- WHAT THE EXERCISE ASKS
Search the listing below for the line containing "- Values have". From there through the line containing "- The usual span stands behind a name", transcribe every line exactly, both ends included.

- GIVEN DATA
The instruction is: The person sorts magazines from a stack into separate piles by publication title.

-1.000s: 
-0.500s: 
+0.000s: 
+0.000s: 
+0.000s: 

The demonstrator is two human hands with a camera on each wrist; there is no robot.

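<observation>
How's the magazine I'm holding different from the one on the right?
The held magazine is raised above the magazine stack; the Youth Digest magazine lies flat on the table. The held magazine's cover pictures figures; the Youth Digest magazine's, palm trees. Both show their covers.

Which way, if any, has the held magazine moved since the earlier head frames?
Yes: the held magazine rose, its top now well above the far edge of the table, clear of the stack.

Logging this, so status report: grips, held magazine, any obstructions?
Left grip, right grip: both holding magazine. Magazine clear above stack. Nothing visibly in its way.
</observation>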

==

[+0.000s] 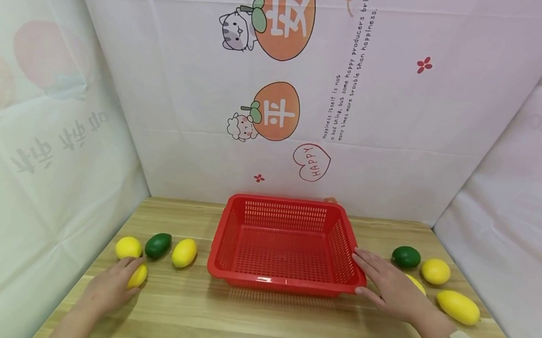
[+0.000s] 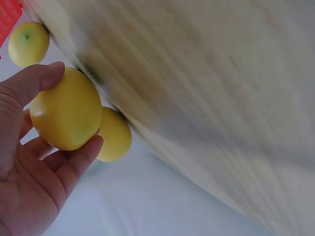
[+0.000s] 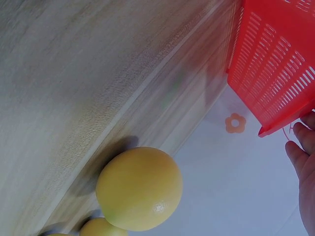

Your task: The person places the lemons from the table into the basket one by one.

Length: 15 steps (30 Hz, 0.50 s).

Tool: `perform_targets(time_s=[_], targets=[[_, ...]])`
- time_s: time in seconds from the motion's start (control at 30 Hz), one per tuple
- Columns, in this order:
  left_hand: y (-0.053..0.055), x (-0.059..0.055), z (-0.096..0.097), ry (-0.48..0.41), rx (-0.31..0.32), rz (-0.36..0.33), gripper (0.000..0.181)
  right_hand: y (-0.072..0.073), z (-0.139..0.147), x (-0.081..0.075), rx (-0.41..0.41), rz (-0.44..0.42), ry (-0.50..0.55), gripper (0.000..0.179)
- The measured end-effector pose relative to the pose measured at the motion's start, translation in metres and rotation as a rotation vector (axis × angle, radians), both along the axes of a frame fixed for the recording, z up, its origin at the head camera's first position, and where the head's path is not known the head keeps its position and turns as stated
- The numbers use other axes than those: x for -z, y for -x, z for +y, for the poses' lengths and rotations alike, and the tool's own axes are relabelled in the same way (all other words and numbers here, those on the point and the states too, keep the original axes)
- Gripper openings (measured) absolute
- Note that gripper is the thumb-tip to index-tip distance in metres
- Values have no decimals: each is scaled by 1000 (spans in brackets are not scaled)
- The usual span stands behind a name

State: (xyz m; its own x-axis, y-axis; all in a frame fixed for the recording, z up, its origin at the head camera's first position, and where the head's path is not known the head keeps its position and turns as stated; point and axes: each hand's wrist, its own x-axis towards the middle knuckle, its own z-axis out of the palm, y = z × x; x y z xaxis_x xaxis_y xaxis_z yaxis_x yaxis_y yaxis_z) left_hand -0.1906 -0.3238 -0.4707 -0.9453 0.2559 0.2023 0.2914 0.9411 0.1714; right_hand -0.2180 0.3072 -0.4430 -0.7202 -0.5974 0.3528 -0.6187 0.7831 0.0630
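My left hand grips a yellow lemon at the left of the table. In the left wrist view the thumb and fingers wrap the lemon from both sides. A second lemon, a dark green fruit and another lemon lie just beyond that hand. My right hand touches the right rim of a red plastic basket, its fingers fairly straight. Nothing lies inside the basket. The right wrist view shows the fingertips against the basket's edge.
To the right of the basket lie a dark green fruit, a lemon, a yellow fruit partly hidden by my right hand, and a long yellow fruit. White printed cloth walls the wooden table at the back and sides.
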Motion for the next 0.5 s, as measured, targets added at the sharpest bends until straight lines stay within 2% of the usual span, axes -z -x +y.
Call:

- EXERCISE SOLUTION
- Values have no decimals: each is scaled by 1000 (spans in brackets are not scaled)
- The usual span stands behind a name

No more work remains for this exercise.